A TROCA >> Whisner Fraga

Meu pai foi me buscar no Polivalente naquele dia. Talvez tivesse saído mais cedo do trabalho e precisasse espairecer, não sei. É que ele não tinha esse hábito de me pegar na saída da aula, por isso que estranhei. Então, ele estacionou o Fusca em frente à escola e desceu e ficou perto do portão principal. Quando cheguei à calçada, ele disse “oi” e apontou para o carro. Seguimos, calados. Aí tentou encaixar a chave na fechadura da porta e não conseguiu. Examinou o objeto em sua mão, estava tudo certo. Tentou novamente. Nada. Percebi que ele começava a suar. “Pronto, hoje é meu dia”, ele falou, um pouco decepcionado, quase nervoso. Achei que devia continuar em silêncio. Aí eu olhei para baixo, depois para a esquerda. Quando me virei para o lado, então, eu vi outro Fusca. Branco, como o nosso. Tinha um farol parecido, o mesmo para-choque, as mesmas calotas. Comecei a rir. Acho que no fundo isso irritou um pouco meu pai, mas ele tentou ficar calmo e me perguntou, ríspido: “O que foi?” Eu apontei o outro veículo. Então rimos juntos. Aquilo fez com que a manhã dele melhorasse e a minha também.

Há poucos dias me aconteceu algo parecido aqui. Minha esposa estava dirigindo e eu ia no banco de trás, com Helena. Estacionamos em uma farmácia e Ana desceu. À direita tinha um carro parado, igualzinho ao nosso. Não dei bola, continuei brincando com Helena. Nem prestava atenção ao que acontecia lá fora. Nosso carro estava aberto, com os vidros levantados, mas Ana não o trancara. Ouvi um barulho de alarme sendo desligado, mas continuei quieto. De repente, uma mulher entra no carro e coloca a mão esquerda no volante. Com a direita tenta inserir a chave na ignição. A gente tem de pensar muito rápido. A primeira coisa que fiz foi ter certeza que não era a Ana. Pronto, aquele cabelo certamente não era dela. Aquela roupa, os braços, nada.

Calmamente, toquei os ombros da mulher e a adverti: “Oi, moça, acho que você entrou no carro errado.” Ela entrou em pânico, soltou um grito que assustou Helena, que começou a chorar. Ela deve ter pensado que tinha um assaltante no banco traseiro do seu Gol. Um assaltante com uma criança? Sei lá, acho que as pessoas não conseguem raciocinar direito quando estão assustadas. Fiquei na minha, esperando ela se acalmar. Achei que nada do que argumentasse a ajudaria. Ela foi se recuperando, um tanto embaraçada.

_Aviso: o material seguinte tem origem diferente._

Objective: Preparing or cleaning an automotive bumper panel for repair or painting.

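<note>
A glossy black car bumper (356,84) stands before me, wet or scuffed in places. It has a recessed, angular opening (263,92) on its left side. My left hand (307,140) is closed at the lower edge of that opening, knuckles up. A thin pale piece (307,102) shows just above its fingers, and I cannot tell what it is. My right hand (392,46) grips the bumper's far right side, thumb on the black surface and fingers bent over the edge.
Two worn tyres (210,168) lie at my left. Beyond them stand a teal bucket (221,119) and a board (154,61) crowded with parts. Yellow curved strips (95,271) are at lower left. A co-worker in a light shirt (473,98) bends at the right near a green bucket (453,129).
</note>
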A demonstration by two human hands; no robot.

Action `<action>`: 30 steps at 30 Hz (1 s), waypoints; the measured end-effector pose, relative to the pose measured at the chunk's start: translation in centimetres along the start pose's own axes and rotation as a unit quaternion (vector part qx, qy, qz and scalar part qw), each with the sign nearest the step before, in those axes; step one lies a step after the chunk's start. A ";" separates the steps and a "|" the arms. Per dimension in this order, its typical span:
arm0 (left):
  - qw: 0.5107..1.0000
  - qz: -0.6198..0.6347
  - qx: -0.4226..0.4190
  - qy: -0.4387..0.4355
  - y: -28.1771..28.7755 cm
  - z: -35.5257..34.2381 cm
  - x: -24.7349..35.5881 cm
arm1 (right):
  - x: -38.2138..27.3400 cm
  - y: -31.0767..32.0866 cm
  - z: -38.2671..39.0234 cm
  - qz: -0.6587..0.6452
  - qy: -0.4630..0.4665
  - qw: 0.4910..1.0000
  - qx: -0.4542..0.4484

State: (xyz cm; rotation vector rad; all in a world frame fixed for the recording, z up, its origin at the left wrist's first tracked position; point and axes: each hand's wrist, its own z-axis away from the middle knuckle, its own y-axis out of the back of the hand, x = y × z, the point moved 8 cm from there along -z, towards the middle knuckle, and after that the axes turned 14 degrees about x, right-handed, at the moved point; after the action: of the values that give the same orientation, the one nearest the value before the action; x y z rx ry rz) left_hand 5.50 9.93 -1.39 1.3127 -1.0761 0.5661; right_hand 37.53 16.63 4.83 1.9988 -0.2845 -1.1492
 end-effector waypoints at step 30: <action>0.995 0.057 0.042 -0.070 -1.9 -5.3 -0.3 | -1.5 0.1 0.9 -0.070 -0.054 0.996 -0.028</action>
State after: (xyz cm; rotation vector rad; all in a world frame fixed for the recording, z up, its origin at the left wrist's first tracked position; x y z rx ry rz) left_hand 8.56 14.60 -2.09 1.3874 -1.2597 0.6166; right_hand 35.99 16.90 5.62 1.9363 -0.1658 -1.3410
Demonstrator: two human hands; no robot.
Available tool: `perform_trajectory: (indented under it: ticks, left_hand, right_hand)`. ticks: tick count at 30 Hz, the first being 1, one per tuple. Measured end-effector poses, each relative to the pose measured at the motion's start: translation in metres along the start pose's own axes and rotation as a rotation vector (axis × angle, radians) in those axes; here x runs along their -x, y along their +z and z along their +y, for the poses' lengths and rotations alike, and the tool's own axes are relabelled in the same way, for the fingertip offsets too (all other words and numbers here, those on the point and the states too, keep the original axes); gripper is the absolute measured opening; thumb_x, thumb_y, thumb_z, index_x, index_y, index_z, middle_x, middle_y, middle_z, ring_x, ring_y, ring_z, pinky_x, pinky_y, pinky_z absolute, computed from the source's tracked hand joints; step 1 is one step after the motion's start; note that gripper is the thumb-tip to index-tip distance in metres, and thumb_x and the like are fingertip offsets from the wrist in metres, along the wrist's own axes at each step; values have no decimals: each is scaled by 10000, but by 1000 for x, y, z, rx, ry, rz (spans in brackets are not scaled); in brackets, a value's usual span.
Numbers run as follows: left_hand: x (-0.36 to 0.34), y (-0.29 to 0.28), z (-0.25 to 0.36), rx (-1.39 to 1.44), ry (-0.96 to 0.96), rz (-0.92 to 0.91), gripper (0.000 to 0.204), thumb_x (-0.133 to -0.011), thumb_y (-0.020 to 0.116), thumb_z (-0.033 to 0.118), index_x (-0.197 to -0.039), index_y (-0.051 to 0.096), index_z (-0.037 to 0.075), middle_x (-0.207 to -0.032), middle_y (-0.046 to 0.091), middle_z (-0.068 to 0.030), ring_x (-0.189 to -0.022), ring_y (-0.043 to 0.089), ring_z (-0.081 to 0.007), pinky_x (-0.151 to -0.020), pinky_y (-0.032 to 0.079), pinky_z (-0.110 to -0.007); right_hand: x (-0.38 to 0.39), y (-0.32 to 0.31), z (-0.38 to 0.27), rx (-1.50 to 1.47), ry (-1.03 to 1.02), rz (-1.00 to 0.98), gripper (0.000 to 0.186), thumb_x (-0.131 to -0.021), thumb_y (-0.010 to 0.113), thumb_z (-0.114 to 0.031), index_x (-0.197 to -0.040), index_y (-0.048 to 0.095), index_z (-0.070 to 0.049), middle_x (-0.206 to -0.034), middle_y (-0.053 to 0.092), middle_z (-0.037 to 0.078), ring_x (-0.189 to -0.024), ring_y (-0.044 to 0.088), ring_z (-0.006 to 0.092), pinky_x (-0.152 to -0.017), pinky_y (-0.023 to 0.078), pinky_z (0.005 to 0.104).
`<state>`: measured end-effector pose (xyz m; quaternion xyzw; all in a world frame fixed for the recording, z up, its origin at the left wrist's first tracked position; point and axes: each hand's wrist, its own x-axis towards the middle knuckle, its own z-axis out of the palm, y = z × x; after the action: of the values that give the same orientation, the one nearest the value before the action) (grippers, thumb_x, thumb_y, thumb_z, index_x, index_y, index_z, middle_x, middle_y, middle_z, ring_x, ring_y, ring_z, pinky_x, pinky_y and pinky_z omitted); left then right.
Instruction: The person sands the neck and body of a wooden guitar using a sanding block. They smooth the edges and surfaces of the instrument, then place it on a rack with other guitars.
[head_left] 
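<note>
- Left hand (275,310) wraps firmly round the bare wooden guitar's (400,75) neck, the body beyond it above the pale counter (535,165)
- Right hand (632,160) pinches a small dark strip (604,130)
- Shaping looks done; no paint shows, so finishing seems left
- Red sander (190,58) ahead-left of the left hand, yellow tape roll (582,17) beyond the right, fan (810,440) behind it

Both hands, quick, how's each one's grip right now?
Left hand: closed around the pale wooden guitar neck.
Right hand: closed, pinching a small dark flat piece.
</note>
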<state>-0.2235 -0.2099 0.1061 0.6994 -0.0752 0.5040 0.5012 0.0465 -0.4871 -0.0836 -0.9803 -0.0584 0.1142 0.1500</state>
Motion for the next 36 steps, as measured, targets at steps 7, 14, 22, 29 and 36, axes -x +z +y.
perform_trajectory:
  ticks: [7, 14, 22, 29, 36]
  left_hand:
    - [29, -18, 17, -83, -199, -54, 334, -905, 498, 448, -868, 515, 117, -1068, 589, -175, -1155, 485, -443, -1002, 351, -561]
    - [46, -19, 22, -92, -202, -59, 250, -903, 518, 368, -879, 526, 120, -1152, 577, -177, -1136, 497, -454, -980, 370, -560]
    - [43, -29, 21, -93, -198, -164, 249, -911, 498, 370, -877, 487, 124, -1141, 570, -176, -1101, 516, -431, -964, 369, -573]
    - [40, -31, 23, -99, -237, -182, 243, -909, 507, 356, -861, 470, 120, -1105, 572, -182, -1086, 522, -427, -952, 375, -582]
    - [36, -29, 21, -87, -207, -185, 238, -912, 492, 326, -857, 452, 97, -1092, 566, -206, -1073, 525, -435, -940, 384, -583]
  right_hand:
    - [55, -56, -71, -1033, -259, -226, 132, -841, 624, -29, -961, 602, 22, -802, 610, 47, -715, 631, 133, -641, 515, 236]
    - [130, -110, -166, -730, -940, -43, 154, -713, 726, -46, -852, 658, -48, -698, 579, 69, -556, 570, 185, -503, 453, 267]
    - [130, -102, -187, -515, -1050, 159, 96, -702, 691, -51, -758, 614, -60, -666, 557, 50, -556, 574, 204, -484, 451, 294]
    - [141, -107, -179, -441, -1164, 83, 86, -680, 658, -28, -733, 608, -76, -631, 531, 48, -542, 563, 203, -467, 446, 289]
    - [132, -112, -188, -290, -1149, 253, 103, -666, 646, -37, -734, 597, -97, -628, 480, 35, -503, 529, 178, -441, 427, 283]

Comecei a rir e ela foi se desculpando, que estava envergonhada, que aquilo nunca tinha acontecido com ela, que ela não sabia onde enfiar a cara, que o nosso carro era igualzinho ao dela e assim por diante. E foi saindo do banco do motorista, ainda se explicando. Chegou até o Gol dela, que já havia aberto com o controle remoto do alarme que eu ouvira mais cedo sendo desligado. Ficou lá, sentada, talvez se recuperando do susto. Então Ana chega com as compras e toma o seu lugar no assento da frente. Conto a história para ela, quase sem fôlego, em meio a gargalhadas. Rimos tanto que Helena se assustou novamente e de novo começou a chorar. Duas esquinas depois e já dormia, tranquila, um anjo. Depois dessa, chegamos à conclusão que é melhor trancarmos sempre o carro, mesmo com alguém dentro dele.

Comentários

É, Whisner, parece que tudo acontece mesmo em dobro nessa vida. :) Como diz uma amiga, "as coincidências são as rimas do poema da vida".
albir disse…
Que interessante, Whisner. A "assaltante" deve estar abalada até agora.